--- DATASET CONTENT ---

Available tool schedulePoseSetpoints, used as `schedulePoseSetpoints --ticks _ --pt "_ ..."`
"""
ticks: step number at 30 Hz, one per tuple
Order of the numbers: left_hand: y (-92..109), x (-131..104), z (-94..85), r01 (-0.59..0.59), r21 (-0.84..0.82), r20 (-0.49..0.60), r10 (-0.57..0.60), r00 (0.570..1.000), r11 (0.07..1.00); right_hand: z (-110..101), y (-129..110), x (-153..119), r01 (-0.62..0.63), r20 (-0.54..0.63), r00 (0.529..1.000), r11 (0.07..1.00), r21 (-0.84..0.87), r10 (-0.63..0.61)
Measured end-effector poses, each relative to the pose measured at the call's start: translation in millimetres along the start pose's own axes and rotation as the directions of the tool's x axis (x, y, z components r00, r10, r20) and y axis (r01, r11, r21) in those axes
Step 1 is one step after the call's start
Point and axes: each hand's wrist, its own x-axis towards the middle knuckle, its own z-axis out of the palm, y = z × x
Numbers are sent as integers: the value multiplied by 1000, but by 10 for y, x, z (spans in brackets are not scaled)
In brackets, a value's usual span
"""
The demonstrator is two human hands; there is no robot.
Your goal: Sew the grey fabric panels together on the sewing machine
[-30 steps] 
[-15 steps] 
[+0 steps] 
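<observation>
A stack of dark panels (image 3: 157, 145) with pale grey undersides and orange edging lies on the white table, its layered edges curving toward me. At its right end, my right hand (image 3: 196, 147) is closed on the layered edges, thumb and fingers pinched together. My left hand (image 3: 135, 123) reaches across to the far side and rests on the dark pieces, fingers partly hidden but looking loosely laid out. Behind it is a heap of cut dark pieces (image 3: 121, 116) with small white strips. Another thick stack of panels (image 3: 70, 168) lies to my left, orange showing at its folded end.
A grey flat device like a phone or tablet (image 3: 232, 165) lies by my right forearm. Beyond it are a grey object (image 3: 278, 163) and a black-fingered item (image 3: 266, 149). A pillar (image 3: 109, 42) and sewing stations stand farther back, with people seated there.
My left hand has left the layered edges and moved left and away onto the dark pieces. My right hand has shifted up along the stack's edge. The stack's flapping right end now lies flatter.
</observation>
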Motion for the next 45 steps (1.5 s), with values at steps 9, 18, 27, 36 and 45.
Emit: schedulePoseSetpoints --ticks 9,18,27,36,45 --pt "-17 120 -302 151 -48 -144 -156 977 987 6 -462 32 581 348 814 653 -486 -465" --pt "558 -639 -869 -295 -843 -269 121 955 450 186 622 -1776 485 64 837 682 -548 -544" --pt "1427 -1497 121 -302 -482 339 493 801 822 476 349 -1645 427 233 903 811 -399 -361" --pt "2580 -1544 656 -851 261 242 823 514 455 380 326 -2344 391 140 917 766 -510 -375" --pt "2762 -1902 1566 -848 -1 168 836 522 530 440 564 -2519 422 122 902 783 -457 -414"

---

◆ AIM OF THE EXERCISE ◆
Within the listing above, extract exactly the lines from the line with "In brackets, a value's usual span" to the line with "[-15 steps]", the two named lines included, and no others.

◆ ANSWER TO THE EXERCISE ◆
In brackets, a value's usual span
"""
The demonstrator is two human hands; there is no robot.
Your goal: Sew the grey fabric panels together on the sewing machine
[-30 steps] 
[-15 steps] 

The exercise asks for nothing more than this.